Your answer should show every line of the material below that includes "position".
___
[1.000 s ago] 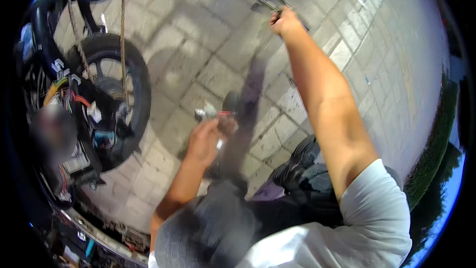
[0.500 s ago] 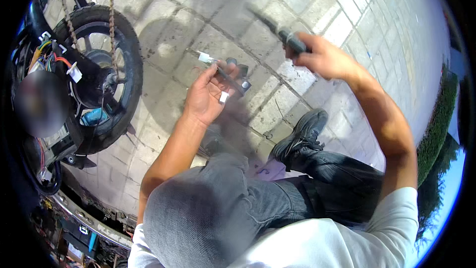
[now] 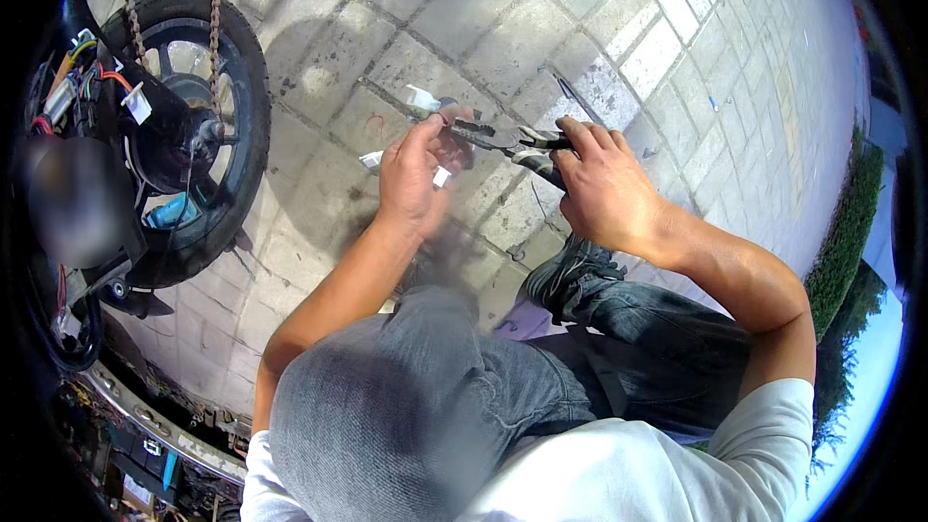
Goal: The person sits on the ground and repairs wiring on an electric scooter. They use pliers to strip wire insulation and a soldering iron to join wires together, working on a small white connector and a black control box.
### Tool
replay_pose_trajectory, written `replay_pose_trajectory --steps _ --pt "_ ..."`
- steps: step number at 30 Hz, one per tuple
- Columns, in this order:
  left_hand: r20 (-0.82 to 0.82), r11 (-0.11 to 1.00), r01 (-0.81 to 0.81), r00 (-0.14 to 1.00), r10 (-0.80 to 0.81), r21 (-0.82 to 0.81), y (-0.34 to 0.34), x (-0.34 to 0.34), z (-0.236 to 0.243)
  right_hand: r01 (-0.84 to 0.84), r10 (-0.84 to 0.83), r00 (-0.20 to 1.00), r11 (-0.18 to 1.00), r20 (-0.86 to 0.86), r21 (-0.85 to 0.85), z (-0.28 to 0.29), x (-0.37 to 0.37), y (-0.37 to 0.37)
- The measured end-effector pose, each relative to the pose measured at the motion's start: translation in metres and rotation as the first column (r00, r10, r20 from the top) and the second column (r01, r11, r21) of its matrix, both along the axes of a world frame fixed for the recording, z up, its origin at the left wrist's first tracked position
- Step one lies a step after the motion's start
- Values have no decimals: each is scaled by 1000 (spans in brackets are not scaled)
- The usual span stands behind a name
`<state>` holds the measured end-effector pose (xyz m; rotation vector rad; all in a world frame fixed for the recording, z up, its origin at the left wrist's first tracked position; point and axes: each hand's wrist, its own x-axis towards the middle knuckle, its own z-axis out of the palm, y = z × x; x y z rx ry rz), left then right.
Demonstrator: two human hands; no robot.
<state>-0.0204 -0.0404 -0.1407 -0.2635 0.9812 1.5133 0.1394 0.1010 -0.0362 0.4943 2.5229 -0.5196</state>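
Left hand: the left hand (image 3: 411, 179) has its fingers bent in, holding a small white block (image 3: 442, 177) by the palm.
Right hand: the right hand (image 3: 611, 191) is wrapped around the handles of the pliers (image 3: 499, 141).
Pliers: they are between the two hands, above the ground, and their nose points at the left fingertips. I can't tell if they touch.
White plug: a white plug (image 3: 422, 99) is just past the left fingertips. Another white piece (image 3: 370, 160) is just left of that hand.
Wheel: a black wheel (image 3: 253, 106) is on the left, with a rusty chain (image 3: 215, 29) in front.
Wires: orange wires (image 3: 116, 78) lead to a white connector (image 3: 137, 104) near the wheel.
Ground: gray paving stones (image 3: 319, 87).
Shoe: a dark shoe (image 3: 568, 275) is below the right hand.
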Motion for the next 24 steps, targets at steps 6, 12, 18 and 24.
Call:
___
> **RESULT OF THIS TASK**:
- The measured end-effector pose, each relative to the pose measured at the motion's start: translation in metres and rotation as the first column (r00, r10, r20 from the top) and the second column (r01, r11, r21) of its matrix, both along the axes of a world frame fixed for the recording, z up, its origin at the left wrist's first tracked position
`<state>` holds the measured end-effector pose (xyz m; rotation vector rad; all in a world frame fixed for the recording, z up, its origin at the left wrist's first tracked position; point and axes: each hand's wrist, its own x-axis towards the middle knuckle, its own z-axis out of the palm, y = z × x; x y z rx ry rz), left then right.

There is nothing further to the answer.